As the House and Senate leadership begin to discuss their differing health care reform proposals, Health Reform Talk continues a series examining health reform provisions that will affect employer-sponsored health plans and would take effect soon after enactment of any legislation. This series will look at features of the legislation already passed in the House (H.R. 3962) and in the Senate (H.R. 3590). These are features likely to survive in final health reform legislation and which will directly affect employers. Today, an increase in taxes on HSA distributions and a contribution limitation on flexible spending arrangements (FSAs) are discussed.
Additional Taxes On HSAs and MSAs
H.R. 3590: Sec. 9004 would increase the existing excise tax on non-medical distributions from HSAs and MSAs from 10% to 20%
This provision is effective for distributions made after Dec. 31, 2010
H.R. 3962: Sec. 533 also would increase the tax on HSAs (but not MSAs) to 20%.

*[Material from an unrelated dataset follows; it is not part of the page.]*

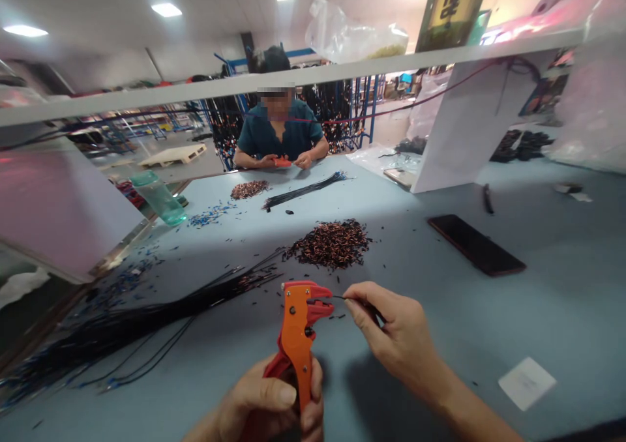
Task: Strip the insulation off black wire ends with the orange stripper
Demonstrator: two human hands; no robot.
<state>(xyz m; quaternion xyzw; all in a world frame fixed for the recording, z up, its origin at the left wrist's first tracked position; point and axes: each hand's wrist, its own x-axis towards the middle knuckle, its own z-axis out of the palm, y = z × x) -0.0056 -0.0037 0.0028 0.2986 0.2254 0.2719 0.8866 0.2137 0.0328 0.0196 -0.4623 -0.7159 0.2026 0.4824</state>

The House provision is effective for taxable years beginning after Dec. 31, 2010
Limitation On Health Flexible Spending Arrangements Under Cafeteria Plans
H.R. 3590: Sec. 9005 would limit the annual salary reductions in a health flexible spending arrangement (FSA) to $2,500.
This provision is effective for years beginning after Dec. 31, 2010
H.R. 3962: Sec. 532 also would limit FSA salary reductions to $2,500 annually. The House provision, however, takes effect in taxable years after Dec. 31, 2012, and is adjusted for inflation thereafter.